We recognize Amazon Kindles as these wonderful alternatives to reading on colored screens. The black and white e-readers are great for sitting at the pool, when the glaring sun would usually block any sort of legibility. Kindles have been offered in a variety of grades. With one of the highest rated, pricier versions being the recent Kindle Voyage, the latest from Amazon is called the Kindle Oasis. The even more expensive e-reader features some of the basic design elements of past Kindles, like the same 300ppi resolution, yet brings something completely fresh and different in terms of comfort and handling. Comfort is important when you’re plan for the evening is sitting with a glass of wine and reading 55 pages, at least that’s what I would plan on doing with the Kindle Oasis.
The new design has been altered for one-handed reading, essentially eliminating any sort of distraction to the reader by offering side buttons for turning the page. The touchscreen is of course still there, but I find it genius that the effortless flick of a button could make zoning-out even easier (see how simple tech can sometimes outrun extravagance?). While previous Kindles have gone through crazy transitions in design and function (you may remember the very first one resembling some sort of geometric, abstract museum piece), it wasn’t long after that the more ergonomic, more desirable generation of Kindles arrived. The latest in Kindle architecture feature a “centered, portrait-mode rectangle screen, and uniform body that tapers subtly at the edges”, as stated by Mashable.
This is a pricey Kindle. It’s $290 for the Wi-Fi only model, with an extra $70 for 3G. Let’s take a minute to understand why this version costs a good 3-4 times more than the average $80 Kindle. Besides the wondrous engineering that went into making the Oasis’s ease-of-use, it’s actually lighter (2 oz) than the Voyage, making it the lightest Kindle ever at 4.6 ounces.
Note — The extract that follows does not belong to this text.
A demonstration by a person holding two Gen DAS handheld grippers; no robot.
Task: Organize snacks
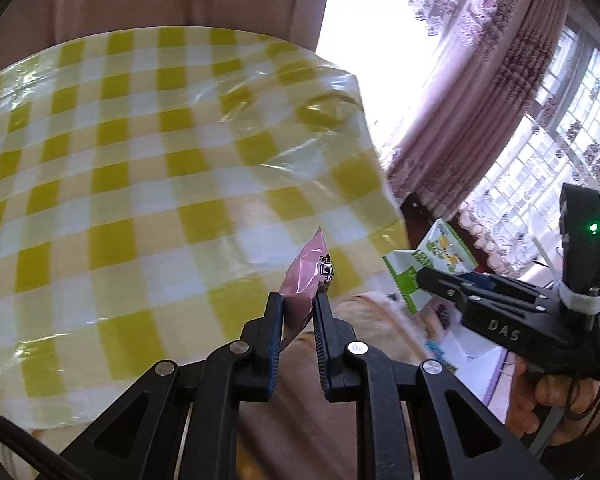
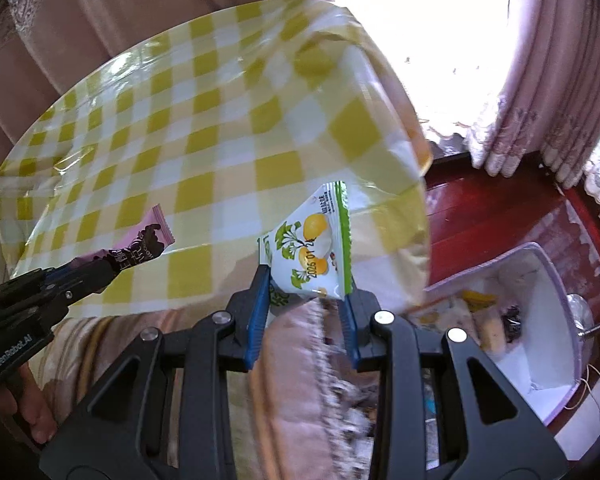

The 6-inch 3.4mm thick (or should I say “thin”) screen is, for the first time ever, as close to a square shape as it can get, and is no longer centered in the middle of the chassis. As seen in the photos exposing the rest of the body, you can see the difference of how you are to hold the device, which is of course a thicker area because it houses the CPU, storage, and battery. Speaking of, it’s ability to be used for months at a time without charging only intensifies its theme of an effortless reading experience (hence the name, Oasis). It can last this long thanks to a big battery and additional back-lighting LEDs for reading in your bed at night.
Overall, if you’re a reader- like a book-addicted, might need to admit you have a problem reader, Kindles are going to beat any other tablet on the market. E-ink paper displays are simply the way to go (probably because they are so simple). Amazon says this particular model, in it’s expensive design and focus on nighttime reading, is primarily marketed to execs and other professionals, whose job is so demanding they do a lot of reading at night because they don’t have time to during the workday. ZD Net says, “You have to think Amazon did a great deal of market research before releasing a device like this”. They did. Let’s face it, Amazon knows what it’s doing. Kindle customers come back time and time again because the evolution of the Kindle “has achieved near-monopolistic market control”. It’s the perfect niche product, and releasing an expensive model is not going to deter Amazon Kindle fans. It might make ‘em have to run out and go get one, budget-friendly or not.